ASSIGNMENT> Every line holding the string "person" is to be copied from the entries below.

---- DATA SUPPLIED

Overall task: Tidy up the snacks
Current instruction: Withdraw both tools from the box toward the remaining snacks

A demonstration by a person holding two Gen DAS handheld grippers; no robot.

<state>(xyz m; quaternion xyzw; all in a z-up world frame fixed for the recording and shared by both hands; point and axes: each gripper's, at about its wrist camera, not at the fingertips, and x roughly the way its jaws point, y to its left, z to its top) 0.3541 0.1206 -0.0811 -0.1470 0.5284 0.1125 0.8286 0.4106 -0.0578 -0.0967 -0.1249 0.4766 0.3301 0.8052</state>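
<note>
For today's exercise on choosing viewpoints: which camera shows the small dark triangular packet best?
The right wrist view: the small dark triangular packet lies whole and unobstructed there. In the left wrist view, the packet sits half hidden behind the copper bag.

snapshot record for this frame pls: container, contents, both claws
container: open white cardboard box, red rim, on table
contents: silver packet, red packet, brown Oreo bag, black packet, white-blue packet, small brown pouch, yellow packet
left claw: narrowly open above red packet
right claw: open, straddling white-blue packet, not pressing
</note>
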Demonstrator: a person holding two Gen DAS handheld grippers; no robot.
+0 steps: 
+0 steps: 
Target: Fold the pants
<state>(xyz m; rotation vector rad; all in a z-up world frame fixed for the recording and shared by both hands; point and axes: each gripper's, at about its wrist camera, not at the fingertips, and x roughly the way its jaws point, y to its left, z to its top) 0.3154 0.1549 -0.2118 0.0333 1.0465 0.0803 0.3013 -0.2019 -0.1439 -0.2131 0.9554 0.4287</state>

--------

OUTPUT>
A demonstration by a person holding two Gen DAS handheld grippers; no robot.
Demonstrator: a person holding two Gen DAS handheld grippers; no robot.

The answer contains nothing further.